**WHAT THIS TASK INVOLVES**
Repeat precisely the span of lines below that opens with the line containing "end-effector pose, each" and closes with the line containing "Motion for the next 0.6", both included.

**EXTRACTED RECORDS**
################

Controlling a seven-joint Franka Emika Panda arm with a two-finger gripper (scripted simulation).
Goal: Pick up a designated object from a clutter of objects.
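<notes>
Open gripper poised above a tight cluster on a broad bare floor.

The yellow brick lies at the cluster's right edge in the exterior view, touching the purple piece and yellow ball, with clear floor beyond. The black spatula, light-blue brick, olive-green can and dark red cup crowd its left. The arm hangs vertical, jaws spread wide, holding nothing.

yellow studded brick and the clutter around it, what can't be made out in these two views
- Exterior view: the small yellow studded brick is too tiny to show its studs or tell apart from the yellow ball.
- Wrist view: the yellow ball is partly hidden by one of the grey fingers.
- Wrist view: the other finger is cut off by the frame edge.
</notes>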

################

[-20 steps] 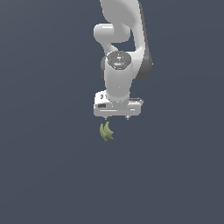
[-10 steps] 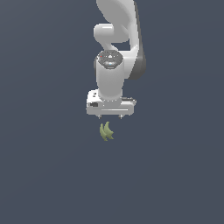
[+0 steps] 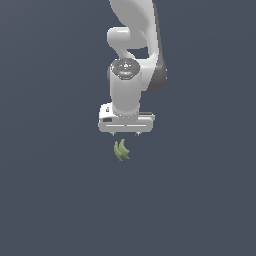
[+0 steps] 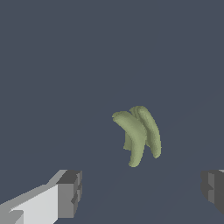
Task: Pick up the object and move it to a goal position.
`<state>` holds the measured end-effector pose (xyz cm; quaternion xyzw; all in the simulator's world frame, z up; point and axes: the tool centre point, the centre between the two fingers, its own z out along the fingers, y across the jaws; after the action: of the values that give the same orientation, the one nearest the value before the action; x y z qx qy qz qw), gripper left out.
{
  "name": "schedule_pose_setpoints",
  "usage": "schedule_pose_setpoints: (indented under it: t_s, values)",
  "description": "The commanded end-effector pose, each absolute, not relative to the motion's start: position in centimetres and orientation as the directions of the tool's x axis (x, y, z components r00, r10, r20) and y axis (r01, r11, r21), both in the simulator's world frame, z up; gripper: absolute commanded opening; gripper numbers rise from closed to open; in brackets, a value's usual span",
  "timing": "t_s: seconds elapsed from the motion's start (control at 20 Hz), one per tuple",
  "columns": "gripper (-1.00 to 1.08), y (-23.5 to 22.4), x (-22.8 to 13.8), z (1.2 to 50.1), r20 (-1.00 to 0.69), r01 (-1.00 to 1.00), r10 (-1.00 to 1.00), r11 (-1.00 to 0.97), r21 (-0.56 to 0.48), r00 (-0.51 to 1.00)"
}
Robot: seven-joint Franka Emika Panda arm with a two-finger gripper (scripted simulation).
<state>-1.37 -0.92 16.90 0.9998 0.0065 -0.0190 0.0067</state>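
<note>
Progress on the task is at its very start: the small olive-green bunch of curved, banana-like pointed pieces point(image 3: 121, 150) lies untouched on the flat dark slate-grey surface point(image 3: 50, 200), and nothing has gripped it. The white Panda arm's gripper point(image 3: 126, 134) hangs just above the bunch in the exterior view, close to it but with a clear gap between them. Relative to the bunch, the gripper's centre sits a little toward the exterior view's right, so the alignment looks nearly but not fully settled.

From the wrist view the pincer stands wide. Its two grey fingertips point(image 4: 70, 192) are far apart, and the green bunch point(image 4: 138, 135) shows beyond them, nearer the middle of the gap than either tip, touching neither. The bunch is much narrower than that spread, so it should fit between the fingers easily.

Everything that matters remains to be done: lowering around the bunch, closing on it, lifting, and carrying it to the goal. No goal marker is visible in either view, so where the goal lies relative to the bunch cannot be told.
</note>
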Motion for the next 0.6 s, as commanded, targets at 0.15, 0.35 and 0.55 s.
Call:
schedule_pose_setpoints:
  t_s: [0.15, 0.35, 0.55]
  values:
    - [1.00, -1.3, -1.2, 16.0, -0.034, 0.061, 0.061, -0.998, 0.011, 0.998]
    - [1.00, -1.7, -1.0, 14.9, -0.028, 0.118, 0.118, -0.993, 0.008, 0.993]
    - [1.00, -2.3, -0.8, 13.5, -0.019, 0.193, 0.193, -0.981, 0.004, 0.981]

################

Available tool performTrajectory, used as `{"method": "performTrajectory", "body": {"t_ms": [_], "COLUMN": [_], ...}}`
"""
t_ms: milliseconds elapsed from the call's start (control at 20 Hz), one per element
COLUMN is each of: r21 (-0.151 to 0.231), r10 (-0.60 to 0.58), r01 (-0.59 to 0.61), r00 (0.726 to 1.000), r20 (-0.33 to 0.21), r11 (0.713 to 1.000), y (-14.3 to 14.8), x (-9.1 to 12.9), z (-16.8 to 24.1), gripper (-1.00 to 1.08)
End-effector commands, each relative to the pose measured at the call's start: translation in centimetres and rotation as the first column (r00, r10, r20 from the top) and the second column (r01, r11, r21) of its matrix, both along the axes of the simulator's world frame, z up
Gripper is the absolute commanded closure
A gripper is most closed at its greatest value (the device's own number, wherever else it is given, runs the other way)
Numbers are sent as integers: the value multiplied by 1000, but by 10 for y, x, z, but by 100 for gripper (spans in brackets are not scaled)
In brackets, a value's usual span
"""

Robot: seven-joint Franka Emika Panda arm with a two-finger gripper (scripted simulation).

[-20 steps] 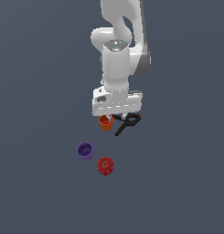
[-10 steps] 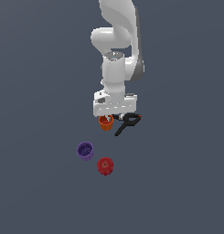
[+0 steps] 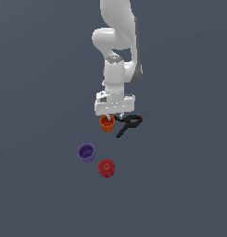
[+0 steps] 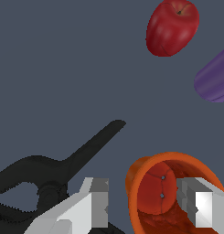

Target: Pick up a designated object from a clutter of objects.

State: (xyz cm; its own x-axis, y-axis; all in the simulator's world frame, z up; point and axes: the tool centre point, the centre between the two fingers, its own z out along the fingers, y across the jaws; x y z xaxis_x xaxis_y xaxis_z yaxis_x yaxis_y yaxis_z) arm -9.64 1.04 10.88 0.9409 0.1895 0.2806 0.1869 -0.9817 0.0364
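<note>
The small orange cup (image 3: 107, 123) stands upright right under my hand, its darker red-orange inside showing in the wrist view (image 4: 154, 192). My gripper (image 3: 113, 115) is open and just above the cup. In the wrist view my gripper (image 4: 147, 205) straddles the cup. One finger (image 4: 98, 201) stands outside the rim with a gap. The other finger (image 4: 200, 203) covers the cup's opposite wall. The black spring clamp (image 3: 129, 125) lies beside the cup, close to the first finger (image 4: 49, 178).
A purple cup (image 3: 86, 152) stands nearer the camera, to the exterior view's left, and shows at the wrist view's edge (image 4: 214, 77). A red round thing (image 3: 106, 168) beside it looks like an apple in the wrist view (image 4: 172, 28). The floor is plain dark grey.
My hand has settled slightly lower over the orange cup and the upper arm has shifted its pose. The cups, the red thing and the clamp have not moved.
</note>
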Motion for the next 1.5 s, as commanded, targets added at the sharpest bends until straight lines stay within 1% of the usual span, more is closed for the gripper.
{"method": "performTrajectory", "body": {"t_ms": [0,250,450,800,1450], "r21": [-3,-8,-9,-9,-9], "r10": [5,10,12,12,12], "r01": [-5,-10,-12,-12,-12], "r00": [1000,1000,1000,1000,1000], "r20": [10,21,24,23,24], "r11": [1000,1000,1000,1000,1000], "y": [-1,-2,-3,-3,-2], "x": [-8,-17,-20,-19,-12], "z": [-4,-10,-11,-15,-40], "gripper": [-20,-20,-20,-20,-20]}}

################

**TASK SOLUTION**
  "description": "The commanded end-effector pose, each absolute, not relative to the motion's start: position in centimetres and orientation as the directions of the tool's x axis (x, y, z components r00, r10, r20) and y axis (r01, r11, r21), both in the simulator's world frame, z up; gripper: absolute commanded opening; gripper numbers rise from closed to open; in brackets, a value's usual span",
  "timing": "t_s: seconds elapsed from the motion's start (control at 20 Hz), one per tuple",
  "columns": "gripper (-1.00 to 1.08), y (-23.5 to 22.4), x (-22.8 to 13.8), z (1.2 to 50.1), r20 (-1.00 to 0.69), r01 (-1.00 to 1.00), r10 (-1.00 to 1.00), r11 (-1.00 to 0.97), r21 (-0.56 to 0.48), r00 (-0.51 to 1.00)"
}
Robot: seven-joint Franka Emika Panda arm with a two-finger gripper (scripted simulation).
<state>-1.37 -0.92 16.90 0.9998 0.0065 -0.0190 0.0067</state>
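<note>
Progress on the task is at its very start: the small olive-green bunch of curved, banana-like pointed pieces point(image 3: 121, 150) lies untouched on the flat dark slate-grey surface point(image 3: 50, 200), and nothing has gripped it. The white Panda arm's gripper point(image 3: 126, 134) hangs just above the bunch in the exterior view, close to it but with a clear gap between them. Relative to the bunch, the gripper's centre sits a little toward the exterior view's right, so the alignment looks nearly but not fully settled.

From the wrist view the pincer stands wide. Its two grey fingertips point(image 4: 70, 192) are far apart, and the green bunch point(image 4: 138, 135) shows beyond them, nearer the middle of the gap than either tip, touching neither. The bunch is much narrower than that spread, so it should fit between the fingers easily.

Everything that matters remains to be done: lowering around the bunch, closing on it, lifting, and carrying it to the goal. No goal marker is visible in either view, so where the goal lies relative to the bunch cannot be told.
</note>
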Motion for the next 0.6 s, as commanded, targets at 0.15, 0.35 and 0.55 s.

Nothing else remains for the exercise.